Why doesn't OAuth/OpenID Connect use window.open() and postMessage() instead of redirects

Question

I needed a way to sync user data across multiple domains that I own, so I figured I might as well implement an OAuth server, since others have already spent lots of effort in making sure its design is secure.

But it occurred to me that there are a lot of steps needed to securely deliver the access token to a client. Specifically PKCE and sending a code which can be exchanged for a token, rather than sending the token directly.

So I was wondering why the OAuth spec doesn't recommend that the token gets transferred via window.opener.postMessage() instead. This seems a lot less complex since you don't need a dedicated callback url, and it comes with the benefit that you can call window.close() so the user doesn't end up with multiple tabs and the state of their existing tab isn't lost. On top of that, you can use the targetOrigin parameter of postMessage() to ensure that the token ends up with the exact same domain that requested it in the first place.

Of course this wouldn't hold for server apps, since it would be safer to not send any access token to the client at all in that case, but for SPAs this seems a lot less complex and maybe even more secure.

Either way, this all seems a bit too good to be true to me. If it really was this straight forward, surely OAuth/OpenID Connect would have used this method in their recommendations.

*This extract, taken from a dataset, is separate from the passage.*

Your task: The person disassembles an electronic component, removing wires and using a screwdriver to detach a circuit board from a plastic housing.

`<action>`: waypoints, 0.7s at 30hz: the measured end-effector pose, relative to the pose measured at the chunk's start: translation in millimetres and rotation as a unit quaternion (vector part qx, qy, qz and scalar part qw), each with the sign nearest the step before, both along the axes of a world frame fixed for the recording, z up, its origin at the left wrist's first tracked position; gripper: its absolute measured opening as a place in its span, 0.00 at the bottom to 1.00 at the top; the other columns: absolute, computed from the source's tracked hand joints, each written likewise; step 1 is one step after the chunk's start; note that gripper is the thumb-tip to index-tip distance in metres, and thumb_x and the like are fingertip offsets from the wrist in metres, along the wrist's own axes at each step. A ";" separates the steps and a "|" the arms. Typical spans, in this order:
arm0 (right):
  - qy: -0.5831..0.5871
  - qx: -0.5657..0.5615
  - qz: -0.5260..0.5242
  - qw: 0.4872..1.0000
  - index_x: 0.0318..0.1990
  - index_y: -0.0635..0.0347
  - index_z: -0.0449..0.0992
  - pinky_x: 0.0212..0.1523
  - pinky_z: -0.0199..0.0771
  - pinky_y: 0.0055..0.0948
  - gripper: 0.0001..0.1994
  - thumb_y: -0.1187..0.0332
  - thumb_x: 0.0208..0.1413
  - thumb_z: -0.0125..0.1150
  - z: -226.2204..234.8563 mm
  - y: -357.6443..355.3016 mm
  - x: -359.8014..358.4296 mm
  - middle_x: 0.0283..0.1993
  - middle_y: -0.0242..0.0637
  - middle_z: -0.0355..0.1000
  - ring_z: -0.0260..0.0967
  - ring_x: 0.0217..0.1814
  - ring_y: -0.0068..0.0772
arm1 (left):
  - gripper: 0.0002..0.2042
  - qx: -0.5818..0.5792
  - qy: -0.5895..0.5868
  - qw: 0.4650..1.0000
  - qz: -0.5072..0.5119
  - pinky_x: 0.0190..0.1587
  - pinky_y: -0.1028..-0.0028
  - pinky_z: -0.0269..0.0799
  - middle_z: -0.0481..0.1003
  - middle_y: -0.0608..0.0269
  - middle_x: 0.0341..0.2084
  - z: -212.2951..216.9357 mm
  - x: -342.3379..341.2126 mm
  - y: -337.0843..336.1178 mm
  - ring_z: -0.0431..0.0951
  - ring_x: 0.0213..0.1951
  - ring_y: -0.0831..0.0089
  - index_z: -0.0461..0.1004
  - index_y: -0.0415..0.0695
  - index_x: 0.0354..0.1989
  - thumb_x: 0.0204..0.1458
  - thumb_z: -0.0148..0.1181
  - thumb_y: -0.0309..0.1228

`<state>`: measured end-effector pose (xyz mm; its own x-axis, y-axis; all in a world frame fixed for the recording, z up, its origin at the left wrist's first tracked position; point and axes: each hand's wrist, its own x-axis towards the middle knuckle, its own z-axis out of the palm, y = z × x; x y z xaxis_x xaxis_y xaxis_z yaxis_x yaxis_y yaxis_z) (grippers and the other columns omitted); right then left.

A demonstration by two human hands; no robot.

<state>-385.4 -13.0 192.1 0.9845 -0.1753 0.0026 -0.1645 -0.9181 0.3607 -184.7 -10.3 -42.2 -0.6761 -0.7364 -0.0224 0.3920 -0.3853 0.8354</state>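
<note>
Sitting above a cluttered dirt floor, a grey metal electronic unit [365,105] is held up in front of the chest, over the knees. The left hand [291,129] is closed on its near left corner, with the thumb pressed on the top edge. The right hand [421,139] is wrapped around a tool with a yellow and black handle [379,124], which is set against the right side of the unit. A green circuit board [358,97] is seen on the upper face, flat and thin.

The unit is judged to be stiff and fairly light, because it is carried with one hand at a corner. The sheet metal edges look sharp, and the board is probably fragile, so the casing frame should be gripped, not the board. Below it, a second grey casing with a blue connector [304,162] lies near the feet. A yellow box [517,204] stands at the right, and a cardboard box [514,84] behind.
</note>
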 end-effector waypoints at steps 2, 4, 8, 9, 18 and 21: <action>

So I was wondering if someone could point out a major reason why this approach couldn't be possible. Is it simply that OAuth/OpenID Connect was created during a time with fewer browser capabilities or is there something obvious I'm missing?

Answer 1

It's technically possible to implement an OAuth-like workflow with window.open(), but it would have been very unwise to use this instead of redirects in the OAuth procotol:

• OAuth is supposed to be a generic protocol which works in many different scenarios. Relying on window.open() would require the user agent to support JavaScript and the authorization server to provide suitable JavaScript code. This may be acceptable in some cases, but it's far less universal than a redirect-based approach which only uses basic HTTP and doesn't require JavaScript at all.
• There are major accessibility concerns regarding window.open(). For example, even user agents which have JavaScript enabled often block JavaScript-triggered windows by default, because this feature has been abused far too often in the past.
• OAuth purposely avoids specifying low-level details. For example, it doesn't even say how exactly the redirect should be implemented (a 302 status code is only used as in example). In comparison, your approach would require the specification to explicitly name individual JavaScript calls, making it longer and more complex.

Answer 2

oAuth is an authorization protocol, Open ID Connect (OIDC) is an authentication protocol on top of oAuth 2.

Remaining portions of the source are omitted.